Verdicts and Settlements:
School Bus vs. Minivan Accident Results in $750,000 Settlement
A routine day of errands turned out to be anything but routine for a 44-year-old mother, who found herself in the emergency room after being cut off by a school bus. The accident occurred on a beautiful, sunny June day. The plaintiff was proceeding straight in the right-hand lane of a two-lane roadway. A full-size school bus was proceeding in the left lane, slightly ahead of her minivan. As the plaintiff approached a side street on her right, she turned on her directional arrow, indicating her intention to turn into the side street. What the plaintiff did not realize was that the school bus was also intending to turn right onto the side street, despite being in the left lane and not having any turn signal on. The school bus driver clearly did not see the plaintiff's vehicle in the right lane, and as he turned the large bus to the right, he sandwiched the plaintiff's car up against the curb. As a result of the impact and despite wearing a seat belt, the plaintiff's body was thrust about, causing injuries to her neck. She was transported by ambulance to Huntington Hospital in Suffolk County with complaints of neck pain. She was treated and released that day.

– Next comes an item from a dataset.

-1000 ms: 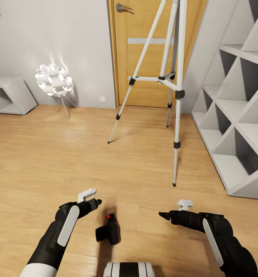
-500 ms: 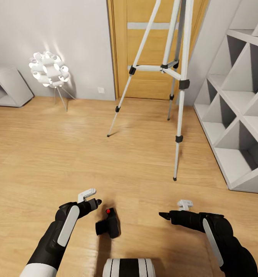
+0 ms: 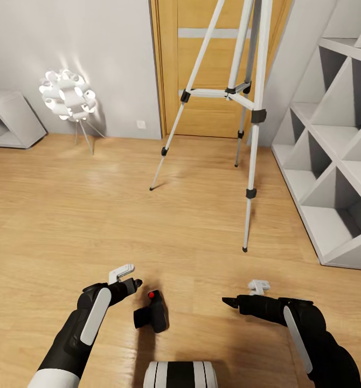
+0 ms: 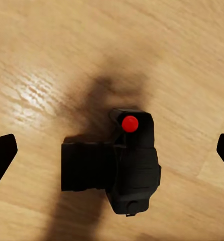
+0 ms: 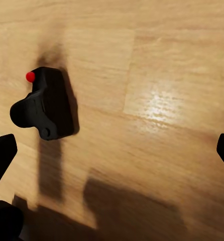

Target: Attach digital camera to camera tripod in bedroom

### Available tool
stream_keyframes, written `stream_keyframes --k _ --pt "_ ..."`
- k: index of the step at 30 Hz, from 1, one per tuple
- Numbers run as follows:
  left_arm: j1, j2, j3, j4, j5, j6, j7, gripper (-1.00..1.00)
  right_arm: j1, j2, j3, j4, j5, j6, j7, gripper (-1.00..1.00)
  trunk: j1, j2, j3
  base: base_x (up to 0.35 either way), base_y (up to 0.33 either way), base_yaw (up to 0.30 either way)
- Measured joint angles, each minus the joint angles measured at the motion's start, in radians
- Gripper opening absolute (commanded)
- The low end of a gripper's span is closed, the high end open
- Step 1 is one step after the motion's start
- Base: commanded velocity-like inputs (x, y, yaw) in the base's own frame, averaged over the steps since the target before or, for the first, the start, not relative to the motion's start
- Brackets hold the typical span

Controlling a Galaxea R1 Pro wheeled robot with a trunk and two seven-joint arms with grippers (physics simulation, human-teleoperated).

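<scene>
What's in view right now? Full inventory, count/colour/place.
digital camera: 1, black with red button, on the floor between the two grippers, lens toward the robot's left
camera tripod: 1, silver legs with black joints, standing ahead in front of the door
door: 1, oak with frosted strip, in the far wall
ball lamp: 1, white, lit, on thin legs by the far wall, left
cube shelf: 1, white, along the right side
low unit: 1, pale grey, far left
floor: light wood planks
left gripper: black and white, open, left of the camera
right gripper: black and white, open, right of the camera
</scene>
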Motion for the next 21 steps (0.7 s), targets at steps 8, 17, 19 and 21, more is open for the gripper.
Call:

The plaintiff had experienced prior neck pain and had been treated sporadically by a chiropractor. However, this time the pain was much more severe and the plaintiff endured several years of treatment, including steroid injections and physical therapy, before finally deciding to proceed with cervical fusion surgery.

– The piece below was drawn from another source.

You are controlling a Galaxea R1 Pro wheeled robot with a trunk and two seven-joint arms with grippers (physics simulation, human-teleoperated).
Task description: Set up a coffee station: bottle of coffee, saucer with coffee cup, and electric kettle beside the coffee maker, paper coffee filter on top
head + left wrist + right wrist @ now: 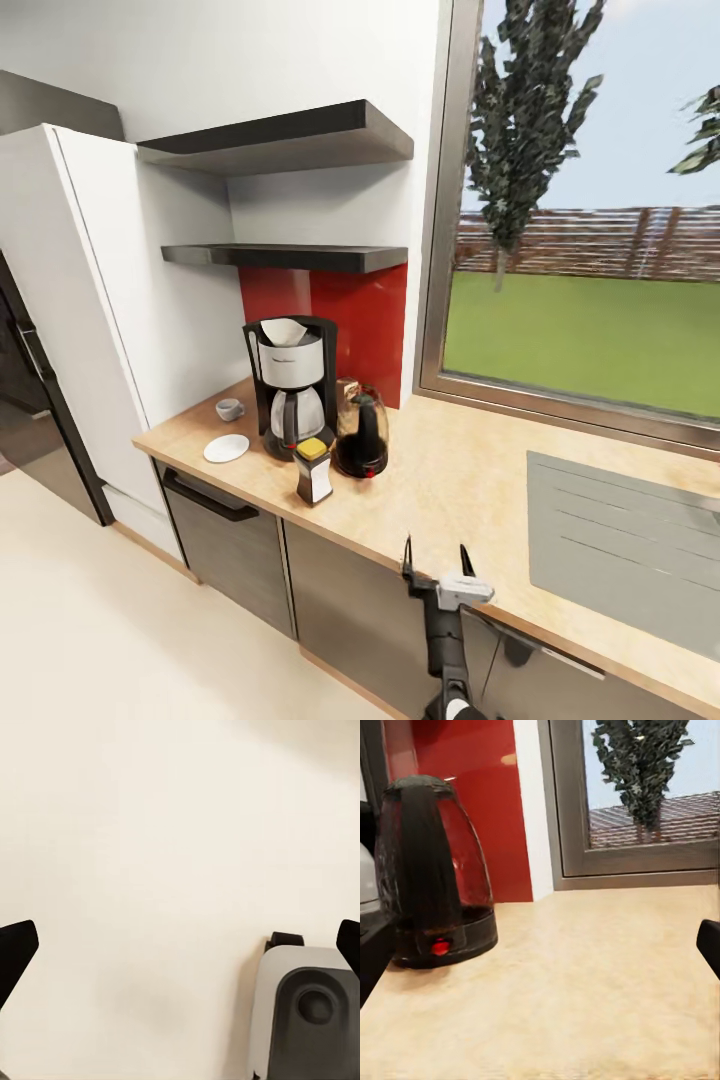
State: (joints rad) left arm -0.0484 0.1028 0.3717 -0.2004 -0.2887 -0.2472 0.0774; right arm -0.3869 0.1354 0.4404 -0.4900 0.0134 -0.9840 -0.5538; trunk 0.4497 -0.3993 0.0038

Mr. Sitinas sued the school bus company as well as the school bus driver. To complicate matters, the school bus driver died shortly after this accident (completely unrelated to the accident itself); therefore, Mr. Sitinas had to proceed against the driver's estate. The defendants denied liability for the accident, claiming that the plaintiff was solely responsible for the accident in that she was traveling too fast and failed to see the school bus's directional arrow indicating the driver's intention to turn right. These claims by the defendant school bus driver were contained in numerous accident reports prepared by the school bus company's safety department, and because they are considered to be business documents under New York law, they would be admissible at trial as an exception to the Hearsay Rule. This put Mr. Sitinas at a disadvantage, since he would never be able to depose the school bus driver and ask him about his assertions. Instead, Mr. Sitinas took the deposition testimony of the school bus company's safety director, and after extensive questioning, was able to prove that the school bus operator violated the vehicle and traffic laws of New York by failing to make sure it was safe to make his right turn before commencing his turn. The parties ultimately agreed to attend a mediation session in an effort to resolve the matter prior to trial. After several hours, the parties agreed to a $750,000 settlement.